## What to work on
Copy the data. Keep every character as given.
═══ Data extract ═══
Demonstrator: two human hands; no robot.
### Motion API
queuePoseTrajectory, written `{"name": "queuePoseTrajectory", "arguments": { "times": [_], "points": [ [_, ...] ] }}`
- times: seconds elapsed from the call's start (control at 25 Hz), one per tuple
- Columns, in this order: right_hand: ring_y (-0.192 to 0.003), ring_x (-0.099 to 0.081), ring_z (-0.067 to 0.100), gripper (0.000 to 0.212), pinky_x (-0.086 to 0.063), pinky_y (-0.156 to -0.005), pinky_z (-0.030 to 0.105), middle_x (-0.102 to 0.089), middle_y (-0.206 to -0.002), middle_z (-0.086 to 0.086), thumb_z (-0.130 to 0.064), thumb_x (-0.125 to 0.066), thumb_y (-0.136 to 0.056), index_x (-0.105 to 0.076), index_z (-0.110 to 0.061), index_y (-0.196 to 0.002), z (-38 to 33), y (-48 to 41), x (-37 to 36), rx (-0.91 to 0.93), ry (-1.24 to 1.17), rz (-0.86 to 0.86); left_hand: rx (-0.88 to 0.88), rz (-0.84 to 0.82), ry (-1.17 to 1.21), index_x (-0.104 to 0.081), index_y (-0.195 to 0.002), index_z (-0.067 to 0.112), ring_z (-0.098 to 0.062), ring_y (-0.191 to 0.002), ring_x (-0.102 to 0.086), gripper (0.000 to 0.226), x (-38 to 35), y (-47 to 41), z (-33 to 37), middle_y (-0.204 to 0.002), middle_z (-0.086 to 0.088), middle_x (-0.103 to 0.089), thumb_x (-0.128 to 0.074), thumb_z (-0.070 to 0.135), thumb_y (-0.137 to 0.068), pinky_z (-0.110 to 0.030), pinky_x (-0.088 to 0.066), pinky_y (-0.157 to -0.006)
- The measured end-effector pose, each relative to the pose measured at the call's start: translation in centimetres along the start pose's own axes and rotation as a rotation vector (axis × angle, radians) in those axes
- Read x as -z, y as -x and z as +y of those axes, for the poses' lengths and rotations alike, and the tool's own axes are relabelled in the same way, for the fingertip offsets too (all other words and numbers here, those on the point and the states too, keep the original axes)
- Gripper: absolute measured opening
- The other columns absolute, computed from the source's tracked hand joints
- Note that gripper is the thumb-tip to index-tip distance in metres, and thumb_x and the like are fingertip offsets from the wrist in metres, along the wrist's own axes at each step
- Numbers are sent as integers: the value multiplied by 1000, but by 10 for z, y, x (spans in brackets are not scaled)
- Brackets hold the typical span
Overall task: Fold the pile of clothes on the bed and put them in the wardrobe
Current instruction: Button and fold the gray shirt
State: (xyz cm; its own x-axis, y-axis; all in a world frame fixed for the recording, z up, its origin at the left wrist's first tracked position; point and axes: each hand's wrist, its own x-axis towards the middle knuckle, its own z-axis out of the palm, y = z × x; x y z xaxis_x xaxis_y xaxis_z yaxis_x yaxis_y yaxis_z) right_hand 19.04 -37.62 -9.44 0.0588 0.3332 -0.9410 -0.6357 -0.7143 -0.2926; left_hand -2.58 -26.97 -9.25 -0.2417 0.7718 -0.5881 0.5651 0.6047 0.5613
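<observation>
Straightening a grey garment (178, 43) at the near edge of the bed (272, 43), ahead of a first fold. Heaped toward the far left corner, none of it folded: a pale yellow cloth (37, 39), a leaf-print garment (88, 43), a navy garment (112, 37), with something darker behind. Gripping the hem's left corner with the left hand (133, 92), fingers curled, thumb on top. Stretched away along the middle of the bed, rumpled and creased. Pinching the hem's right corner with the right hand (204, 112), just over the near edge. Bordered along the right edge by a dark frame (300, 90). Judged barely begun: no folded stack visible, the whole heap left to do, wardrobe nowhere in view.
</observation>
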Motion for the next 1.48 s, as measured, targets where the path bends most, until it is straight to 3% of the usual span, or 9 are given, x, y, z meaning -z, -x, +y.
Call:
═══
## Output for this task
Demonstrator: two human hands; no robot.
### Motion API
queuePoseTrajectory, written `{"name": "queuePoseTrajectory", "arguments": { "times": [_], "points": [ [_, ...] ] }}`
- times: seconds elapsed from the call's start (control at 25 Hz), one per tuple
- Columns, in this order: right_hand: ring_y (-0.192 to 0.003), ring_x (-0.099 to 0.081), ring_z (-0.067 to 0.100), gripper (0.000 to 0.212), pinky_x (-0.086 to 0.063), pinky_y (-0.156 to -0.005), pinky_z (-0.030 to 0.105), middle_x (-0.102 to 0.089), middle_y (-0.206 to -0.002), middle_z (-0.086 to 0.086), thumb_z (-0.130 to 0.064), thumb_x (-0.125 to 0.066), thumb_y (-0.136 to 0.056), index_x (-0.105 to 0.076), index_z (-0.110 to 0.061), index_y (-0.196 to 0.002), z (-38 to 33), y (-48 to 41), x (-37 to 36), rx (-0.91 to 0.93), ry (-1.24 to 1.17), rz (-0.86 to 0.86); left_hand: rx (-0.88 to 0.88), rz (-0.84 to 0.82), ry (-1.17 to 1.21), index_x (-0.104 to 0.081), index_y (-0.195 to 0.002), index_z (-0.067 to 0.112), ring_z (-0.098 to 0.062), ring_y (-0.191 to 0.002), ring_x (-0.102 to 0.086), gripper (0.000 to 0.226), x (-38 to 35), y (-47 to 41), z (-33 to 37), middle_y (-0.204 to 0.002), middle_z (-0.086 to 0.088), middle_x (-0.103 to 0.089), thumb_x (-0.128 to 0.074), thumb_z (-0.070 to 0.135), thumb_y (-0.137 to 0.068), pinky_z (-0.110 to 0.030), pinky_x (-0.088 to 0.066), pinky_y (-0.157 to -0.006)
- The measured end-effector pose, each relative to the pose measured at the call's start: translation in centimetres along the start pose's own axes and rotation as a rotation vector (axis × angle, radians) in those axes
- Read x as -z, y as -x and z as +y of those axes, for the poses' lengths and rotations alike, and the tool's own axes are relabelled in the same way, for the fingertip offsets too (all other words and numbers here, those on the point and the states too, keep the original axes)
- Gripper: absolute measured opening
- The other columns absolute, computed from the source's tracked hand joints
- Note that gripper is the thumb-tip to index-tip distance in metres, and thumb_x and the like are fingertip offsets from the wrist in metres, along the wrist's own axes at each step
- Numbers are sent as integers: the value multiplied by 1000, but by 10 for z, y, x (spans in brackets are not scaled)
- Brackets hold the typical span
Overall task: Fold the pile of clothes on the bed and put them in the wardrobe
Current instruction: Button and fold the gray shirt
State: (xyz cm; its own x-axis, y-axis; all in a world frame fixed for the recording, z up, its origin at the left wrist's first tracked position; point and axes: each hand's wrist, its own x-axis towards the middle knuckle, its own z-axis out of the palm, y = z × x; x y z xaxis_x xaxis_y xaxis_z yaxis_x yaxis_y yaxis_z) right_hand 19.04 -37.62 -9.44 0.0588 0.3332 -0.9410 -0.6357 -0.7143 -0.2926; left_hand -2.58 -26.97 -9.25 -0.2417 0.7718 -0.5881 0.5651 0.6047 0.5613
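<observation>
Straightening a grey garment (178, 43) at the near edge of the bed (272, 43), ahead of a first fold. Heaped toward the far left corner, none of it folded: a pale yellow cloth (37, 39), a leaf-print garment (88, 43), a navy garment (112, 37), with something darker behind. Gripping the hem's left corner with the left hand (133, 92), fingers curled, thumb on top. Stretched away along the middle of the bed, rumpled and creased. Pinching the hem's right corner with the right hand (204, 112), just over the near edge. Bordered along the right edge by a dark frame (300, 90). Judged barely begun: no folded stack visible, the whole heap left to do, wardrobe nowhere in view.
</observation>
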Motion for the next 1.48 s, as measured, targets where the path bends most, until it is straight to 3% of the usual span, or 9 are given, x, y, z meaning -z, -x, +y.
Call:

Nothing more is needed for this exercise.